Im dritten Kapitel dieser Arbeit wird ein Metabarcoding Protokoll vorgestellt, das einen Pipettierroboter zur Automatisierung der Laborarbeit einsetzt. Skalierbare Laborprotokolle und bioinformatische Tools sind wesentliche Voraussetzungen für die umfangreiche Anwendung von DNA-Metabarcoding. Darüber hinaus bietet DNA-Metabarcoding einen entscheidenden Vorteil gegenüber der traditionellen morphologischen Identifikation: Es kann durch den Einsatz von Pipettierrobotern automatisiert werden. Diese Automatisierung erhöht den Probendurchsatz erheblich und verringert das Risiko menschlicher Fehler. Das vorgestellte Protokoll umfasst mehrere Mechanismen zur Qualitätskontrolle, wie die Verwendung mehrerer Negativkontrollen und die Replikation aller Schritte des Workflows, um mögliche Kontamination zu verhindern oder nachverfolgen zu können. Das Protokoll wurde mit zwei Datensätzen validiert. Dabei wurde ein Datensatz mit Einzelexemplaren verschiedener Arten verwendet, um zu zeigen, dass das Protokoll kontaminationsfrei funktioniert und ein zweiter Datensatz bestehend aus Mischproben aus einem Fließgewässermonitoring, mit dem die Reproduzierbarkeit sowie die Robustheit der Ergebnisse demonstriert wurde.

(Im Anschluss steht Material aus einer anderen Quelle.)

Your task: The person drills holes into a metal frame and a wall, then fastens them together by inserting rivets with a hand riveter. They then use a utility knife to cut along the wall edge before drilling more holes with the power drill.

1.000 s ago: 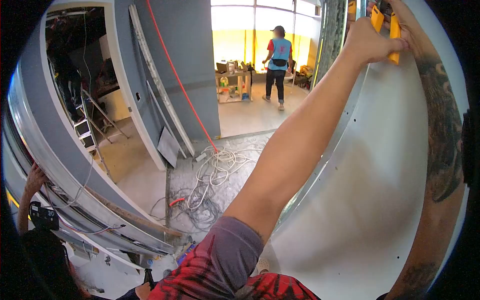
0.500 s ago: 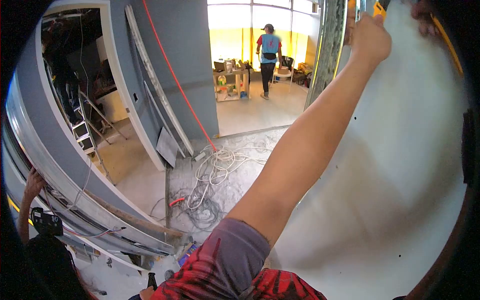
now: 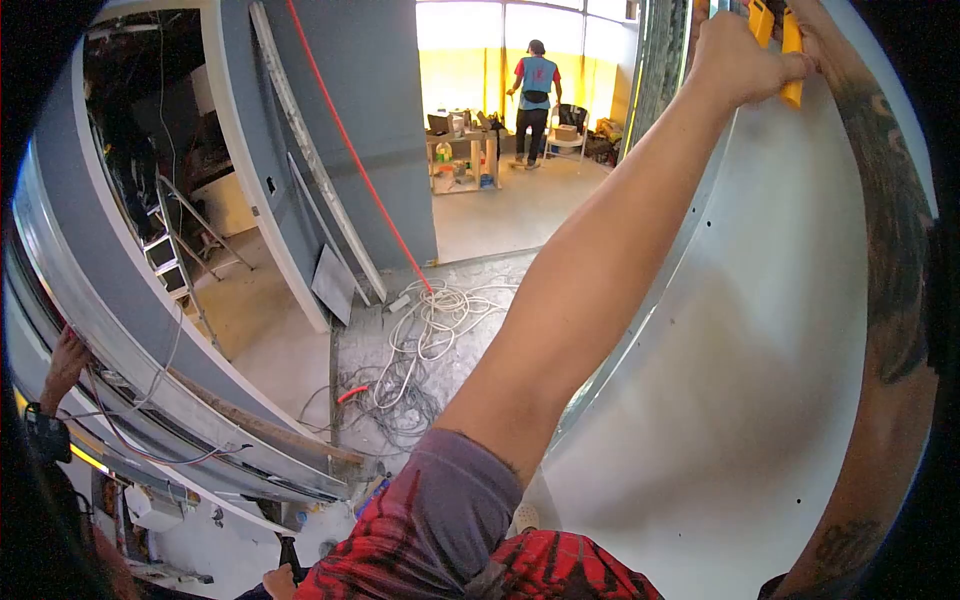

Im letzten Teil der Arbeit wurden die entwickelten Protokolle sowie die Software kombiniert und in einem deutschlandweiten Malaisefallen Biodiversitätsmonitoring mit 1.815 Proben angewandt. Dabei konnten bundesweit 33.000 Insektenarten erfasst werden. Die Gesamtkosten pro Probe, einschließlich Arbeits- und Sequenzierungskosten, konnten auf weniger als 50 € gesenkt werden, was eine erhebliche Kostenreduktion im Vergleich zu bisherigen Schätzungen bedeutet, die oft über 100 € betrugen. Die Kombination von Kostensenkung, verbesserten Protokollen, fortgeschrittenen bioinformatischen Tools, einem hochautomatisierten Workflow und der hohen Plausibilität der generierten Taxalisten ermöglicht ein großflächiges Monitoring von Biodiversität. Die vorgestellten Ergebnisse können einen wesentlichen Beitrag zur umfassenden und taxonomisch hoch aufgelösten Erfassung der Biodiversität weltweit leisten und somit die Entwicklung wirksamer Schutzmaßnahmen erleichtern.